Despite it being known more for Hip-Hop production, i make all kinds of music on it, even complex IDM stuff. The sequencer is not the best, as when it loops back around there is a slight delay. For compositions, i encourage both quantization mixed with manually played parts. With some skill, the timing issue can be overcome with the ability to build loops and phrases, which it really was made for rather than individual notes. Basically, there is about a 90 seconds-worth of stereo CD-quality sampling, so you have to manage between the sequencer memory and the RAM. I have run into a few instances when there were quite a lot of 44.1 stereo samples spread between multiple layers and tracks and the sequencer locked up and it will get stuck in "Edit" mode. For the most part, you have to leave about 30 seconds of sampling time onboard to run several sequences.
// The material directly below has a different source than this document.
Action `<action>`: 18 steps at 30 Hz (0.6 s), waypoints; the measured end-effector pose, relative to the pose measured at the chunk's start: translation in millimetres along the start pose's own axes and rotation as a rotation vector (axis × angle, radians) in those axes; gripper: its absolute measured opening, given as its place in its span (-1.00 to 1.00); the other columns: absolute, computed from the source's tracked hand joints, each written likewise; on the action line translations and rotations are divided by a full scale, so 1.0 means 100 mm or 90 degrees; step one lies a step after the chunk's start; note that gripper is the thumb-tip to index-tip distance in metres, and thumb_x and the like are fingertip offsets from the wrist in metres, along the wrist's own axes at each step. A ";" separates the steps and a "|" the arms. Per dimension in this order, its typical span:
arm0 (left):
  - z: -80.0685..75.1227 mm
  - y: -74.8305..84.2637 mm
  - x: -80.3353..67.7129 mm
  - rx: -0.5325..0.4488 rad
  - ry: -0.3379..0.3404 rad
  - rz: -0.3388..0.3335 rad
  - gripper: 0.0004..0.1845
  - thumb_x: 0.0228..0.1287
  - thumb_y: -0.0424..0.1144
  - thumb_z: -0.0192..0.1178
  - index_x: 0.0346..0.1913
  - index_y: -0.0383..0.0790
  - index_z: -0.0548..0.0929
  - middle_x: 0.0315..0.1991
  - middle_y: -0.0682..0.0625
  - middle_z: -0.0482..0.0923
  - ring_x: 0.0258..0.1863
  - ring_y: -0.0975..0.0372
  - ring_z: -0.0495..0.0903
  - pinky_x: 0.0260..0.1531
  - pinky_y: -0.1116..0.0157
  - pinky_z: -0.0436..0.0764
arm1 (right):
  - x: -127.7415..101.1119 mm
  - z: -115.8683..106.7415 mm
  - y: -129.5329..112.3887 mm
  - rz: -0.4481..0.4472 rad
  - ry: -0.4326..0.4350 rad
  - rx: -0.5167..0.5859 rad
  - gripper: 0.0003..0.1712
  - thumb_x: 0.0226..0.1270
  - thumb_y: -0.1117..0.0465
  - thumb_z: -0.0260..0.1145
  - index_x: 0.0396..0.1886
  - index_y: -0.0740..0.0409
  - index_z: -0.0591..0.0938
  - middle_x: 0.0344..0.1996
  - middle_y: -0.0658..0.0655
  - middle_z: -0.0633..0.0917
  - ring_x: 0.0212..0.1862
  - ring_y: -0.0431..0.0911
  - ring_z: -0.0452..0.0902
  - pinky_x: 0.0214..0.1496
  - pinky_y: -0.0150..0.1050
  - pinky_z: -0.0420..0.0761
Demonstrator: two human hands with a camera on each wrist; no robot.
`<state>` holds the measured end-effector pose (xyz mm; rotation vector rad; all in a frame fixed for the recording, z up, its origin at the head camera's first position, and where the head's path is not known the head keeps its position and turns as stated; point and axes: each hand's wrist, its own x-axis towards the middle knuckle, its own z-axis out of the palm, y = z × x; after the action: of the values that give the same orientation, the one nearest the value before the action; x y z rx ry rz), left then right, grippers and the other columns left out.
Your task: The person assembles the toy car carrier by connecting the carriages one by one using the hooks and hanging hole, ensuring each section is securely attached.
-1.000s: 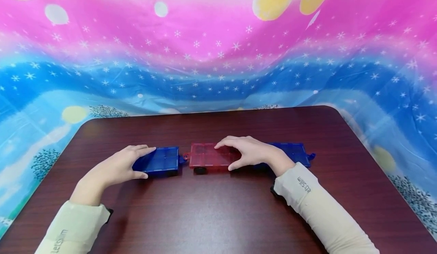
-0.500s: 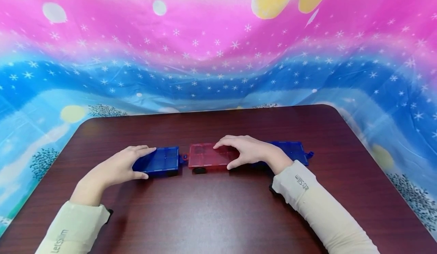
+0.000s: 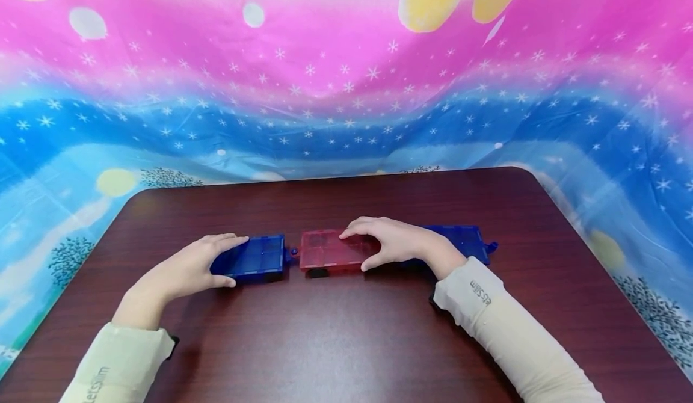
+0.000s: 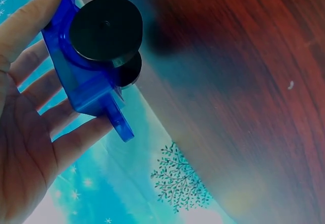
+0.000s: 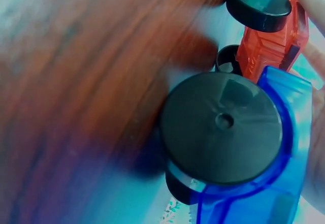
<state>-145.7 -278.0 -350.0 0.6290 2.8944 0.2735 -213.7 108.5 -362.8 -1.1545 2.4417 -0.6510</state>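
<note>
Three flat toy train cars on wheels stand in a row in the head view. My left hand (image 3: 186,270) grips the see-through blue car (image 3: 264,255) on the left, thumb on the near side and fingers on the far side. The see-through red car (image 3: 323,249) in the middle is held by my right hand (image 3: 397,239), thumb and fingers spread across its width. Between these two cars, their small couplings (image 3: 293,252) meet. In the left wrist view, black wheels (image 4: 106,28) and a blue hook (image 4: 121,125) show under the left car.
Behind my right wrist is a second blue car (image 3: 465,243), partly hidden, its hook (image 3: 491,247) pointing right. Its black wheel (image 5: 221,127) looms large in the right wrist view. The dark wooden table (image 3: 325,337) ends at a patterned cloth backdrop (image 3: 335,90).
The red car and the right blue car have shifted slightly left with my right hand, so the gap at the left coupling has narrowed. My left hand has barely moved.
</note>
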 end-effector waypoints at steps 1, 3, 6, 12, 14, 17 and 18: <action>0.01 0.00 0.00 0.000 0.002 -0.002 -0.16 -0.07 -0.08 0.42 0.33 -0.12 0.32 0.28 -0.29 0.29 0.24 -0.17 0.27 0.08 -0.14 0.41 | 0.00 0.00 0.00 0.002 0.002 -0.008 -0.25 0.04 -0.03 0.43 0.28 -0.23 0.38 0.27 -0.08 0.34 0.26 -0.15 0.25 0.23 -0.14 0.41; 0.03 -0.01 -0.01 -0.002 0.003 -0.002 -0.16 -0.07 -0.08 0.42 0.33 -0.12 0.32 0.28 -0.28 0.29 0.24 -0.17 0.28 0.08 -0.13 0.41 | -0.01 0.00 -0.01 0.004 0.006 -0.021 -0.25 0.03 -0.03 0.43 0.27 -0.22 0.39 0.27 -0.08 0.34 0.26 -0.14 0.25 0.22 -0.14 0.42; 0.05 -0.01 -0.01 -0.007 0.004 -0.001 -0.16 -0.06 -0.08 0.42 0.34 -0.11 0.31 0.28 -0.27 0.30 0.24 -0.16 0.28 0.08 -0.13 0.41 | -0.02 0.00 -0.02 0.004 0.010 -0.042 -0.25 0.03 -0.04 0.43 0.27 -0.22 0.39 0.27 -0.07 0.35 0.26 -0.13 0.26 0.20 -0.13 0.44; 0.08 -0.01 0.01 -0.012 0.008 0.005 -0.15 -0.06 -0.07 0.42 0.34 -0.11 0.29 0.28 -0.25 0.30 0.25 -0.14 0.28 0.10 -0.12 0.40 | -0.09 -0.01 0.00 0.015 0.020 -0.076 -0.24 0.05 -0.09 0.40 0.29 -0.22 0.37 0.29 -0.07 0.33 0.28 -0.12 0.26 0.21 -0.10 0.43; 0.09 -0.01 0.01 -0.013 0.012 0.006 -0.15 -0.06 -0.07 0.42 0.34 -0.11 0.29 0.28 -0.24 0.30 0.25 -0.13 0.28 0.10 -0.11 0.40 | -0.14 -0.02 0.01 0.017 0.032 -0.082 -0.25 0.06 -0.09 0.39 0.29 -0.22 0.37 0.29 -0.06 0.33 0.28 -0.11 0.27 0.22 -0.08 0.42; 0.10 -0.01 0.01 -0.011 0.012 0.003 -0.15 -0.04 -0.05 0.41 0.35 -0.10 0.29 0.29 -0.23 0.29 0.26 -0.12 0.27 0.10 -0.12 0.40 | -0.24 -0.05 0.03 0.018 0.060 -0.097 -0.27 0.09 -0.12 0.36 0.30 -0.22 0.37 0.29 -0.08 0.34 0.28 -0.12 0.29 0.24 -0.06 0.41; 0.10 0.00 0.00 -0.011 0.013 0.001 -0.16 -0.04 -0.03 0.40 0.35 -0.10 0.29 0.30 -0.22 0.29 0.27 -0.12 0.26 0.11 -0.12 0.40 | -0.28 -0.07 0.04 0.018 0.072 -0.104 -0.28 0.10 -0.14 0.34 0.30 -0.22 0.37 0.29 -0.08 0.35 0.29 -0.12 0.29 0.24 -0.06 0.41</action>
<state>-144.1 -276.5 -359.9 0.6303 2.9078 0.3061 -202.5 134.8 -355.5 -1.1708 2.6443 -0.5292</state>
Mine has never had a SCSI and i have never had a real problem with all-analog sampling, with the ability to resample through 44.1 effects. Neither have i ever cleaned the floppy drive. The only thing that wears out after regular use is the square buttons that get the most work; usually the Edit, Record and Play. The underneath housing seems to wear away, there is some wiggle and i had to tape them. Other than that, i pretty much have pushed this machine to it's limit year after year and it's still the sound-making centerpiece of my studio to this day.
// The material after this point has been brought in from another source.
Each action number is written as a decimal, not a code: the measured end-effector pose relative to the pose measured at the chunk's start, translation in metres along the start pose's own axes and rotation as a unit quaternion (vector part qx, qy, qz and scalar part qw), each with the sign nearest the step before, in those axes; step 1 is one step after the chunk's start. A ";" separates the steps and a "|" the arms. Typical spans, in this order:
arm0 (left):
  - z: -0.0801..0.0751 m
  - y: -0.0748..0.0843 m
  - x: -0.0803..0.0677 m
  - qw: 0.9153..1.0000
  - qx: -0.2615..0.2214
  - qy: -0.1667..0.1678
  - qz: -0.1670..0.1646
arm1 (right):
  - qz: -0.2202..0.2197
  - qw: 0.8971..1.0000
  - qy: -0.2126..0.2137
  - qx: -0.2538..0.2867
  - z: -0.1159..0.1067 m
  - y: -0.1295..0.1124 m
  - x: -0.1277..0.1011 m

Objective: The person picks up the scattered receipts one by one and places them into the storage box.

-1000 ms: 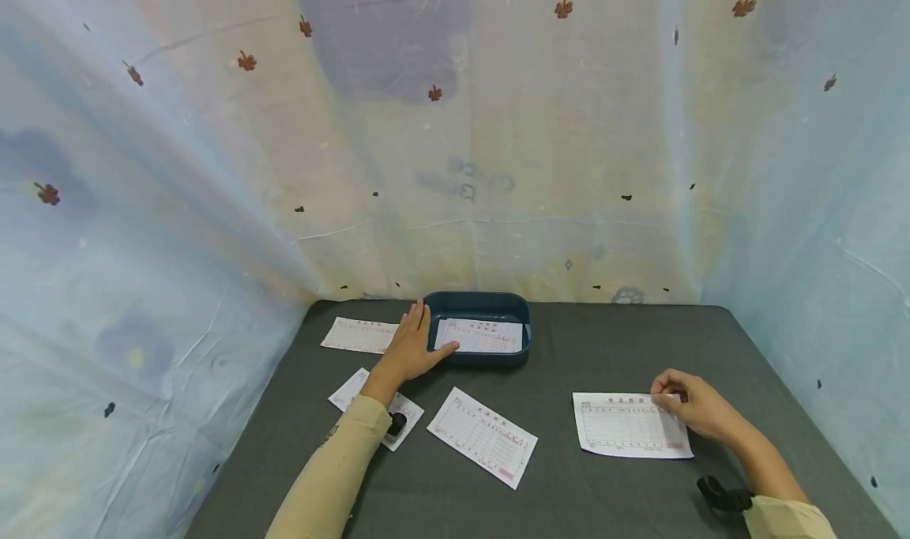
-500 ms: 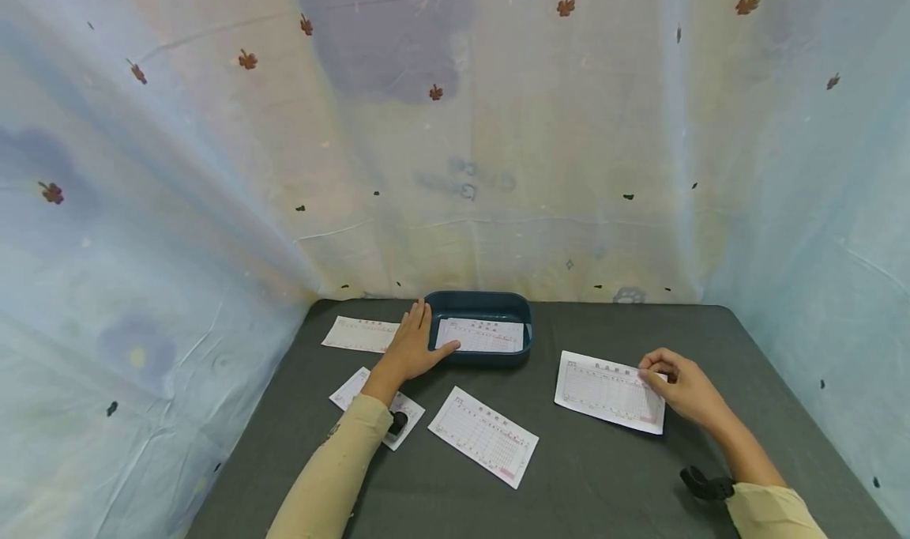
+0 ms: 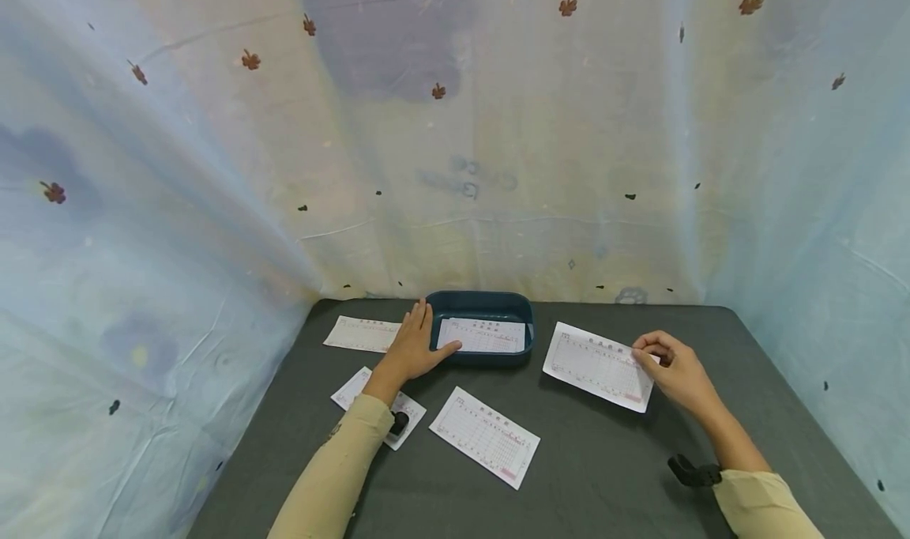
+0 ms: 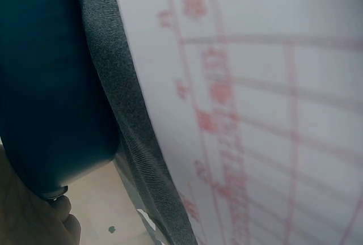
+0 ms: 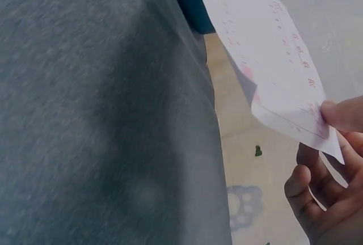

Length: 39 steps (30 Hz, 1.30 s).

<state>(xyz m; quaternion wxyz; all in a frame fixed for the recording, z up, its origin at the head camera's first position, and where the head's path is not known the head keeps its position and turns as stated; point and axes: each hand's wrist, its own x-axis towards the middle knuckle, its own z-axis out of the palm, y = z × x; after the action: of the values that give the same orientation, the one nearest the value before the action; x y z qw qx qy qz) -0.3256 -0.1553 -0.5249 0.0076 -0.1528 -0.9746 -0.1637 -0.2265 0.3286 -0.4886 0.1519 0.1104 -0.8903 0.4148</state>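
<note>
Grey cloth table (image 3: 604, 476), near to far: white printed form sheet with red grid (image 3: 485, 436) lies flat low centre; another sheet low left sits under the left sleeve beside a small black object (image 3: 398, 422). Right hand (image 3: 671, 369) pinches the carried white form sheet (image 3: 597, 365) by its right edge, lifted off the cloth, corner drooping in the right wrist view (image 5: 272, 69). Versus a second ago, that sheet has left the lower right and moved up-left, now just beside the dark teal plastic tray (image 3: 483, 306); judged mid-transfer toward it. Left hand (image 3: 415, 349) unchanged, fingers flat, resting against the tray's left rim. Tray already holds one form (image 3: 481, 335); another lies left of it (image 3: 359, 333).
</note>
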 end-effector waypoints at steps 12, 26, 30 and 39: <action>-0.002 0.004 -0.002 1.000 0.003 -0.001 -0.001 | -0.017 0.999 0.003 0.046 0.018 -0.022 0.025; -0.002 0.002 0.002 1.000 0.010 -0.002 -0.006 | -0.034 0.997 0.028 0.068 0.068 -0.046 0.061; -0.003 0.003 0.002 1.000 0.012 -0.007 -0.007 | -0.035 0.997 0.023 0.072 0.080 -0.050 0.071; -0.002 0.000 0.002 1.000 0.008 0.008 -0.001 | -0.044 0.994 0.018 0.102 0.096 -0.059 0.090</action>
<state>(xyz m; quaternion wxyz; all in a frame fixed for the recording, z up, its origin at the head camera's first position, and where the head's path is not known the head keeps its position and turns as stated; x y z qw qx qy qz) -0.3272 -0.1557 -0.5231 0.0161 -0.1508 -0.9759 -0.1570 -0.3085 0.2110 -0.4733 0.1735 0.1570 -0.8349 0.4982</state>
As of 2013, i have encountered several ASR's being sold online for a few hundred dollars and for the effects and sound alone it is easily worth the effort. There may have been a few out there that did not age as well, for the most part i am pretty impressed with its durability, considering the various heat, cold and humidity we get in the midwest. I would even consider buying another, or the ASR-X. There really is no reason why one could not get exactly the sound they want with them.